Abstract

Despite over 20 years of behavioral research, considerable disagreement remains regarding the locus of the cognitive mechanisms (e.g., stimulus encoding, response selection or response production) responsible for the acquisition and expression of learned sequences. Functional neuroimaging may prove invaluable for resolving this controversy. The cortical mechanisms underlying spatial response selection (i.e., right dorsal prefrontal, dorsal premotor and superior parietal cortices) are well known. These regions as well as supplementary motor area, striatum and the hippocampus have also been implicated in sequence learning. This neural overlap lends support for the hypothesis that spatial response selection is involved in learning spatial sequences; however, these experimental factors have not been investigated in the same experiment so the extent of neural overlap is debatable.

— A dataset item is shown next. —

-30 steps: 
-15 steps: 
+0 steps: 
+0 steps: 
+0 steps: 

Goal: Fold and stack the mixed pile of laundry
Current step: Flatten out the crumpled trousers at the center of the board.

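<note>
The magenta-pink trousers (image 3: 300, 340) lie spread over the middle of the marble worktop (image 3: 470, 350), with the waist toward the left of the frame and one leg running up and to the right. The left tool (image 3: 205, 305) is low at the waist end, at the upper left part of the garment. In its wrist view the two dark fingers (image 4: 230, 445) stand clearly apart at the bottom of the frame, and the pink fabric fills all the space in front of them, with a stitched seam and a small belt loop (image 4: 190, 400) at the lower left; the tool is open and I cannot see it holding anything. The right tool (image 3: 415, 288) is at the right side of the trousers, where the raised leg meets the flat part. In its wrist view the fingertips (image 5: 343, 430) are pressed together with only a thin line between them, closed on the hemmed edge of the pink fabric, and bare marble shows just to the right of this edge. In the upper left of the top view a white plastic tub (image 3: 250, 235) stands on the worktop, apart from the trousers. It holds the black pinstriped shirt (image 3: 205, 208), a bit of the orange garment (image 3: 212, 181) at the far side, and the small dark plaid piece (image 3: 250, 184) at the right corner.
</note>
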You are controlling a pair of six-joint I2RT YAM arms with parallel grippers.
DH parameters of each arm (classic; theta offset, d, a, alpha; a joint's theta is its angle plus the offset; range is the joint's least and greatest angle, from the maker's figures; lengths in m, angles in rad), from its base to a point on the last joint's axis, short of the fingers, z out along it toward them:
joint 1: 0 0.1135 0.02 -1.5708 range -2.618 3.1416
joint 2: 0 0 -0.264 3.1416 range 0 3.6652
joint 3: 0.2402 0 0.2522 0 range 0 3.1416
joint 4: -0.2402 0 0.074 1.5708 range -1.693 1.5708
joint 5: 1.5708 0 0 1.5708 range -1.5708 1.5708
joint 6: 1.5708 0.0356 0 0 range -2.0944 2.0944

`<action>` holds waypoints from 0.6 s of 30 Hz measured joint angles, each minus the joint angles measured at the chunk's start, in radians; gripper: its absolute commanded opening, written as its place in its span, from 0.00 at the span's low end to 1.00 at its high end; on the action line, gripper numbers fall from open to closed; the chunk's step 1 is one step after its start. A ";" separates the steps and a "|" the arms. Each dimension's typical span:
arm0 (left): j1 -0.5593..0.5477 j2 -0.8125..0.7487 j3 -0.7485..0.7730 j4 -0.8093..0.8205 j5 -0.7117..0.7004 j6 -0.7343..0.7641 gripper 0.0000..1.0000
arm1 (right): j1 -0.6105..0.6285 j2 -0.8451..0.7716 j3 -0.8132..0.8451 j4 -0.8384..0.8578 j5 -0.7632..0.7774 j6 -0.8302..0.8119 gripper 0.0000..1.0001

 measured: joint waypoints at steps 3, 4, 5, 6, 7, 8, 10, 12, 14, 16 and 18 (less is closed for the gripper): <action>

The present study investigates the role of spatial response selection in sequence learning during the performance of the serial reaction time task. We orthogonally manipulated spatial sequence learning and spatial response-selection difficulty to precisely identify the neural overlap of these cognitive systems. Results demonstrate near complete overlap in regions affected by the spatial response selection and spatial sequence learning manipulations. Only right dorsal prefrontal cortex was selectively influenced by the response selection difficulty manipulation. These findings emphasize the importance of spatial response selection for successful spatial sequence learning.